Local report: The outlook for Iran's AV industry post sanctions
With the marketplace opening up in Iran following the lifting of UN sanctions, Charlotte Ashley spoke with key members of its audio industry to assess what the mood was in the country.
In January 2016, the P5+1 (the UN Security Council’s five permanent members - China, France, Russia, UK, USA plus Germany) announced that decades of sanctions would be lifted in a bid to allow Iran to rejoin the global economy. Nearly all of the sanctions imposed by the EU, and several major US sanctions were removed.
The lifting of sanctions could boost the country’s GDP growth from around zero to approximately 5% in 2016/17, according to the International Monetary Fund. They had previously added 15% to the cost of trading with Iran.
One of the first AV companies to officially expand in the country following new trading relations with Iran was loudspeaker manufacturer Pan Acoustics. In March the business set out to target the Iranian market with the appointment of Tehran-based distributor Rasa Pejvak Arad.
“In Iran the economic depression worsened in 2015, compared to 2014,” reflects Arash Arianfar, CEO of Rasa Pejvak Arad, which employs 11 people in the capital. “Today the first and most important thing that people consider is price. For most people, the lower the price the better. They don’t look for quality or features.”
An educational approach is necessary for Payman Abdali, sales manager of manufacturer Aimline Audio and CEO of AV Group International, who is promoting the need for their value added products in the marketplace. “We have spent time making people understand the technology, mostly because it’s hard to explain the need for beam steering. Now we are beginning to receive orders from Iran for different installations.” The company has three employees, a demo area, a recording studio and educational centre at its headquarters in Tehran.
Has the industry been affected by the lifting of sanctions? “We were facing a lot of difficulties in Iran up to the point that this political deal was signed between Iran and the West and the sanctions being lifted. All projects were either on hold, or they were not being specified to high quality products,” says Abdali. He notes that as the sanctions are not completely lifted so Iran finds itself in “a grey period” where some companies and banks are open to trading, whilst some are not yet dealing with the country.
“We were facing a lot of difficulties in Iran up to the point that this political deal was signed between Iran and the West and the sanctions being lifted.”
There has been an immediate impact on inter-country relations, however. “Surprisingly, there is an American company already here. When I spoke to American companies before, they were afraid to say hello, and now they are assigning people to take care of the business in Iran,” says Abdali, speaking about a company who has recently secured the installation at Tehran’s Mosallah Mosque, which has been at the specification stage for the last 18 months.

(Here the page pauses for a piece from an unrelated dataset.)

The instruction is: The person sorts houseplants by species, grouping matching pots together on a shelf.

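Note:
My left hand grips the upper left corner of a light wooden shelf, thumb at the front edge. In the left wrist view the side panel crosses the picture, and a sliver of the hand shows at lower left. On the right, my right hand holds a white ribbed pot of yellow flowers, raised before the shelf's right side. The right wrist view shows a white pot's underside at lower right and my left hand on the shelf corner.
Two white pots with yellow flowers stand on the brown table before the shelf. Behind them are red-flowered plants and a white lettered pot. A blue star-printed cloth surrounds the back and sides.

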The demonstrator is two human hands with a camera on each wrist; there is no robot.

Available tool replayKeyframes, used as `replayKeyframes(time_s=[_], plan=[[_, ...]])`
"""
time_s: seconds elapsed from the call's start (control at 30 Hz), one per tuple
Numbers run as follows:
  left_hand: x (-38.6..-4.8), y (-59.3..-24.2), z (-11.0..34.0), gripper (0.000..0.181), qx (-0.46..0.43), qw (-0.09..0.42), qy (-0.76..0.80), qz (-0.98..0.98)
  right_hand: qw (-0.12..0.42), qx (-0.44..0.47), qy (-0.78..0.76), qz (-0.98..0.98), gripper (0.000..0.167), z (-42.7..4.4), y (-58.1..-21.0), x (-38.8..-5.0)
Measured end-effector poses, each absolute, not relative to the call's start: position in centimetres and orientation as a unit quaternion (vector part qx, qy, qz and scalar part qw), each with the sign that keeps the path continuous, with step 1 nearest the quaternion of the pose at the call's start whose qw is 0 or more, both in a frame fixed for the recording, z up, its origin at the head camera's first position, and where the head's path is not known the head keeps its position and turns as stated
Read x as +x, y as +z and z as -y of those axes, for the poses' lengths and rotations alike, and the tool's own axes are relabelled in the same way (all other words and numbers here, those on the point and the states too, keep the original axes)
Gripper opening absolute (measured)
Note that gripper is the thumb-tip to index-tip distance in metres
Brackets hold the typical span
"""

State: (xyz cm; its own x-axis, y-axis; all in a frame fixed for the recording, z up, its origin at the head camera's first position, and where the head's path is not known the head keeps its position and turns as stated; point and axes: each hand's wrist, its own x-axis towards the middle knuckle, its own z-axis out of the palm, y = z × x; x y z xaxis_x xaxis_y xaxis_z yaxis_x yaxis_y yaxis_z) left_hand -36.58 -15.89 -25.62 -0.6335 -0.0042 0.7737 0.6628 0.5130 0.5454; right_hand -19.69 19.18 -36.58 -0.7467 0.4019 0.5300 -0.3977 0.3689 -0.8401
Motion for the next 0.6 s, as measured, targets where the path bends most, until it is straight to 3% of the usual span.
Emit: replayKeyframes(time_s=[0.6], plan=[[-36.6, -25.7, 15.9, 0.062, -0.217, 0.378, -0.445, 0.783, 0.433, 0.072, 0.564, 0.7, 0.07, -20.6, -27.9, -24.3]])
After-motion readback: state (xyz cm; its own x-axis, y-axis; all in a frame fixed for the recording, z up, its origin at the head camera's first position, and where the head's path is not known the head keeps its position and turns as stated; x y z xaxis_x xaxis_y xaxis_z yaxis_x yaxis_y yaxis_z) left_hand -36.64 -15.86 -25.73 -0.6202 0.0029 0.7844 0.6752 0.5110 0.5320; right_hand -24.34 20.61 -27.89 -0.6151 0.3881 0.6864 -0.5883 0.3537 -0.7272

Both companies believe businesses will begin to feel the positive impact of the sanctions in the next six months. German-Iranian representatives are due to meet on April 26, 2016 to discuss opening the market in Iran and accepting bank payments, with eastern Europe, Argentina and other countries expected to follow.
Despite the economic situation, work is available for companies in Iran. According to Abdali, various verticals are thriving: “The safest area of the AV business is in install, because right now there are 65 major mega-malls being built in Iran, all of which need integrators, speakers and installation products. After that, it’s the live markets for music and audio. Most religious ceremonies use portable PA systems so there is a very good market for that. Then it is rental products for staging.”
Abdali states that projects often involve European companies coming to Iran and collaborating with locals for projects such as Holy Defence Museum, subcontracted to German manufacturer Macom who employed a team of Iranians and German integrators for the project. There is room for expansion however. “There are very big companies that have money working in the field, but there are not enough specialists,”states Afrooz Arianfar.
Abdali adds: “There are no major international integrators present in Iran, and I think that it’s important there are, because the market is huge, but they have to use local partners, otherwise they can’t just simply walk in and get a project. It’s very different than the UAE and those areas.
In a competitive marketplace where price points can drive sales, a loyal customer base is key to companies like Rasa Pejvak Arad and Airline Audio sustaining themselves in Iran. “For people here trust is very important. Customers prefer to work with certain companies, so we have customers that trust us,” says Arash Arianfar. “When it comes to business, of course Iranians negotiate very hard, but loyalty is there, both ways. From the distributors and manufacturers and integrators too, usually they don’t switch brands,” says Abdali.
Both companies agree that further change in legislation can boost the AV industry. “I think custom tariffs are very high in Iran, making importing goods, especially loudspeakers and other AV products very difficult,” says Arash Arianfar. Abdali comments: “The import duty is up to 200%, what some manufactures have done is actually partner up with a local company and they send the products either completely knocked down, or semi-completely knocked down, and they reassemble them in Iran. And that way they bring the import and duty tax down, maybe even to 50%.”
What advice is there for companies looking to enter market in Iran? “The AV business in Iran is much bigger than it seems from the outside. Companies should avoid just going directly through a distributor through email or from looking at a website. They have to come and investigate and get the knowledge before they enter the market, because business is there. The streets are not paved with gold, but we have the door handles made of gold, so they have to find a way to open them up.”